Starting at the line with "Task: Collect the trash" and going on through the line with "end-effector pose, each", reproduce each line in the records below exactly and nothing more.

##### Exercise material #####

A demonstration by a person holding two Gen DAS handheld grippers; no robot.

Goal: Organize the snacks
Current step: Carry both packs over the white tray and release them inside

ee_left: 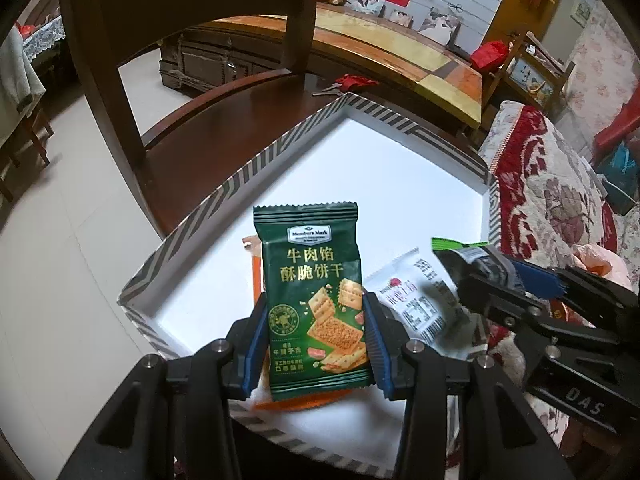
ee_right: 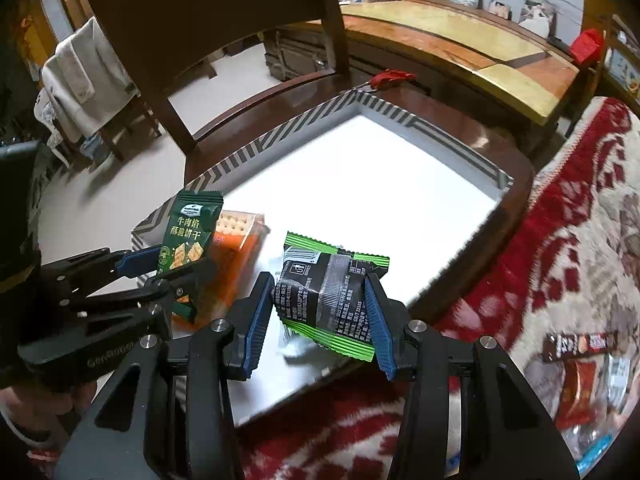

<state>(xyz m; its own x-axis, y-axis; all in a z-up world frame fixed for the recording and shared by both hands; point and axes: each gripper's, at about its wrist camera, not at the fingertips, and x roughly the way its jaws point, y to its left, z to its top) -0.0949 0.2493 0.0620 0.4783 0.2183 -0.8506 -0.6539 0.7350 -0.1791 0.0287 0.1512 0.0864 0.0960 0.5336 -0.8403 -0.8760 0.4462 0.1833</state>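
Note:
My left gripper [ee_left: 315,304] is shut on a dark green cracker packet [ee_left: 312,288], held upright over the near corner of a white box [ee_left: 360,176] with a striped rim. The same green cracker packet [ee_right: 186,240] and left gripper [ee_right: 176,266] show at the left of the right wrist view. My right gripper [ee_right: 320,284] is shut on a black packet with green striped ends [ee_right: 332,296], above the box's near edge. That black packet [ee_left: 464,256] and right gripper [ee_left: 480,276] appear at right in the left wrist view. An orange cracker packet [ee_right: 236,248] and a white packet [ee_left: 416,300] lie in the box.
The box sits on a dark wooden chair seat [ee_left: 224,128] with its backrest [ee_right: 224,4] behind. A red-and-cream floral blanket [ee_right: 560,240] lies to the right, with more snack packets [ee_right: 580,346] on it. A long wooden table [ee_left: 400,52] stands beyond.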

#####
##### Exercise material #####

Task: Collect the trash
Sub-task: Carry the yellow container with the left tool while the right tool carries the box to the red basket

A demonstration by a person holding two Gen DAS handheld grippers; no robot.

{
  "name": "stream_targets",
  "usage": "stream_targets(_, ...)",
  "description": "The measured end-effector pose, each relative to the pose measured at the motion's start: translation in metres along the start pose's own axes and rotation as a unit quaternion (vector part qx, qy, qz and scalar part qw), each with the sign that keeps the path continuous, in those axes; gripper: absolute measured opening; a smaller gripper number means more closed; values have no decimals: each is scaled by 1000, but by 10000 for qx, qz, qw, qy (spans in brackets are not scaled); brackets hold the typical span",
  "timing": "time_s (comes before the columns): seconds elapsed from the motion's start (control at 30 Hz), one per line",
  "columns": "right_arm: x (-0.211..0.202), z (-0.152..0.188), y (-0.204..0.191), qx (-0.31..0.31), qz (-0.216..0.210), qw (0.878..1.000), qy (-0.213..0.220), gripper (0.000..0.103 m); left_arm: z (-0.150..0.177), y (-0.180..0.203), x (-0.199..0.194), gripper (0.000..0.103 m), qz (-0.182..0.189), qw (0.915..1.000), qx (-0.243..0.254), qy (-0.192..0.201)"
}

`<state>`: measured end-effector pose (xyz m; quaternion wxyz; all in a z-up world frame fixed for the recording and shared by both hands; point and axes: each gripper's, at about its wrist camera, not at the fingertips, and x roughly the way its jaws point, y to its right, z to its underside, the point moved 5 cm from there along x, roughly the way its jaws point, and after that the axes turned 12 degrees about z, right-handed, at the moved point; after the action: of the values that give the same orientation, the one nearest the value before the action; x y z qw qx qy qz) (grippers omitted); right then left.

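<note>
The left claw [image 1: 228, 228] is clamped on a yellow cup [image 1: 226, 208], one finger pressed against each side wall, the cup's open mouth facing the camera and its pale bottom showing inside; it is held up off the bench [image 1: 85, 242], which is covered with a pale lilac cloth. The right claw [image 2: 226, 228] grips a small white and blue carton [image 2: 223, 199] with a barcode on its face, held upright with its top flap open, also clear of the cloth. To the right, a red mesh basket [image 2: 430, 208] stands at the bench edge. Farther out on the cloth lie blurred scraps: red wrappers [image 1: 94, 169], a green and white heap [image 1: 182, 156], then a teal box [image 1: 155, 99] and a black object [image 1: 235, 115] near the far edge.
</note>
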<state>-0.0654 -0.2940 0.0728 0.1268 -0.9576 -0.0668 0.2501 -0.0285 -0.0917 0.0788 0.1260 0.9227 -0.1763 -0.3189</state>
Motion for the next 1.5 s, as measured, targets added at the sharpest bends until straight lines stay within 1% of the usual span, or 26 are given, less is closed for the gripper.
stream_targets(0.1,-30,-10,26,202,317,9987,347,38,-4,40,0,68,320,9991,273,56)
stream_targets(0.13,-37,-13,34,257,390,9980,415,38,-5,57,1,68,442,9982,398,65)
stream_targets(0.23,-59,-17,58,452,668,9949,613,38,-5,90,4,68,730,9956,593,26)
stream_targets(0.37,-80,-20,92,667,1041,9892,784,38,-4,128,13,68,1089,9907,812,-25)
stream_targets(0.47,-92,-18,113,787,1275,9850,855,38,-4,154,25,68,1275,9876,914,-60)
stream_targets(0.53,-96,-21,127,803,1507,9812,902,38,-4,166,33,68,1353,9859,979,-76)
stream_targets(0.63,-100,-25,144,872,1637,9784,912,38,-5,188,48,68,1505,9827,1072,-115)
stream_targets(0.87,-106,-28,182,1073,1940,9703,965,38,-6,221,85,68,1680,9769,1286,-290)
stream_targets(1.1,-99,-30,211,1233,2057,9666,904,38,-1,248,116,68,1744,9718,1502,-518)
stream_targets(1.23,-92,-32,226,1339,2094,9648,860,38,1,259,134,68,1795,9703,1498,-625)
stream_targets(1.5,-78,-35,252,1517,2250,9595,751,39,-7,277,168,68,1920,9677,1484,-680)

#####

- [Solved problem]:
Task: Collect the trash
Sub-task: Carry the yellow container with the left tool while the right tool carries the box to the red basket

A demonstration by a person holding two Gen DAS handheld grippers; no robot.

{
  "name": "stream_targets",
  "usage": "stream_targets(_, ...)",
  "description": "The measured end-effector pose, each relative to the pose measured at the motion's start: translation in metres along the start pose's own axes and rotation as a unit quaternion (vector part qx, qy, qz and scalar part qw), each with the sign that keeps the path continuous, in those axes; gripper: absolute measured opening; a smaller gripper number means more closed; values have no decimals: each is scaled by 1000, but by 10000 for qx, qz, qw, qy (spans in brackets are not scaled); brackets hold the typical span",

No further output is needed for the exercise.